What needs to be done:
Reproduce the entries below exactly, but only from the line containing "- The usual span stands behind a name" to the line containing "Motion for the", inclusive.

BEGIN Supplied data

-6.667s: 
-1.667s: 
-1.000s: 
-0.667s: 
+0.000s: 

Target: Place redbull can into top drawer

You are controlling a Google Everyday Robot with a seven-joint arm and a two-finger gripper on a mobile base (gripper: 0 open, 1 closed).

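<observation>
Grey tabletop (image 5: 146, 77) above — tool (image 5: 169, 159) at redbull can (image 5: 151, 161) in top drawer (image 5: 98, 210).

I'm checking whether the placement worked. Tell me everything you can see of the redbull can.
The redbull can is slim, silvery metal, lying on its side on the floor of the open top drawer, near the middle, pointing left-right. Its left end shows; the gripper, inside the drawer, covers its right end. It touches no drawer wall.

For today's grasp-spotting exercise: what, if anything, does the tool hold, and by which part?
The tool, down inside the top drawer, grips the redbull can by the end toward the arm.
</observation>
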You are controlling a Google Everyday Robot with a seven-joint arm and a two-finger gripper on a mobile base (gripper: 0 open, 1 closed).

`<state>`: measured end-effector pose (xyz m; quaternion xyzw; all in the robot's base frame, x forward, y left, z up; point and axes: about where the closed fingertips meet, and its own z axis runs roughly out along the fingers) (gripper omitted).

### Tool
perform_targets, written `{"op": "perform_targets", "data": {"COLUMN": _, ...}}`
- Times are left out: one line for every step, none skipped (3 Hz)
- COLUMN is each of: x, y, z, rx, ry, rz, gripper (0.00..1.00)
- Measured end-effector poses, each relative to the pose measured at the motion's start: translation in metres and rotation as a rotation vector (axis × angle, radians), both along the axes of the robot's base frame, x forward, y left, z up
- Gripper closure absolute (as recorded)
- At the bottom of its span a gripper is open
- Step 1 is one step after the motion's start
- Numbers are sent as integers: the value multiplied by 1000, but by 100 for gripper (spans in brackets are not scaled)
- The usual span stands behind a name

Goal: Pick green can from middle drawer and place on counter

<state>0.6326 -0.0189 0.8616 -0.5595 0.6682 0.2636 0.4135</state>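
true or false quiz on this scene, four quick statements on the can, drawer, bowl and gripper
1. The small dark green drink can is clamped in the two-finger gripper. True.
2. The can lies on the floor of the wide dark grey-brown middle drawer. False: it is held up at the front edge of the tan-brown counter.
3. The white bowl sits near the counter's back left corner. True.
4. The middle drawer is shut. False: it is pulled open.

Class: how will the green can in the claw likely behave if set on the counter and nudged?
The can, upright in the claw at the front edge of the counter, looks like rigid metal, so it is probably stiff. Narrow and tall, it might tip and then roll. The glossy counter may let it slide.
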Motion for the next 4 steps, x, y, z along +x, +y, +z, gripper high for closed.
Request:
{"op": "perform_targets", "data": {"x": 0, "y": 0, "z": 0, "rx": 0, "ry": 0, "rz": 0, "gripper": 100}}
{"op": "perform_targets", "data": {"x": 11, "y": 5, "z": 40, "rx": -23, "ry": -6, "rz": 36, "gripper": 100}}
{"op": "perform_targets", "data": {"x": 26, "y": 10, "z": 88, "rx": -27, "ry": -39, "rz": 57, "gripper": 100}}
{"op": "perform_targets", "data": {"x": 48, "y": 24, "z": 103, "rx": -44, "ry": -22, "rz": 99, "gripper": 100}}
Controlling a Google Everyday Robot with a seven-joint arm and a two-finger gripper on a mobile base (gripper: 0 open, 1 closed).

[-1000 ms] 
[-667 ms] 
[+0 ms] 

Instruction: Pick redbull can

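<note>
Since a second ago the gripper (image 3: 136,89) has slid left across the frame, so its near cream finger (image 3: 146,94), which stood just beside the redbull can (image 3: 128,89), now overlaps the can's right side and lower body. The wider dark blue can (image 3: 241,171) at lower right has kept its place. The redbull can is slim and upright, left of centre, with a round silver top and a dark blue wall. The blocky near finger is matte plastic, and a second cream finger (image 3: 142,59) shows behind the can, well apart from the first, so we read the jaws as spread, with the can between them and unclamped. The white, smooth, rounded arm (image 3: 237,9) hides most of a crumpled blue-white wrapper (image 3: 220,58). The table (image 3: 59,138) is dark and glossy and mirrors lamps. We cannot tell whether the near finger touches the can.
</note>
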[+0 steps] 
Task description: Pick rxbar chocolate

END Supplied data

Solution to this task:
- The usual span stands behind a name

Goal: Pick green can from middle drawer and place on counter

<state>0.6326 -0.0189 0.8616 -0.5595 0.6682 0.2636 0.4135</state>
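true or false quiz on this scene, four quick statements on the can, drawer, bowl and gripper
1. The small dark green drink can is clamped in the two-finger gripper. True.
2. The can lies on the floor of the wide dark grey-brown middle drawer. False: it is held up at the front edge of the tan-brown counter.
3. The white bowl sits near the counter's back left corner. True.
4. The middle drawer is shut. False: it is pulled open.

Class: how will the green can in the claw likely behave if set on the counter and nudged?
The can, upright in the claw at the front edge of the counter, looks like rigid metal, so it is probably stiff. Narrow and tall, it might tip and then roll. The glossy counter may let it slide.
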Motion for the next 4 steps, x, y, z along +x, +y, +z, gripper high for closed.

The reply is now complete.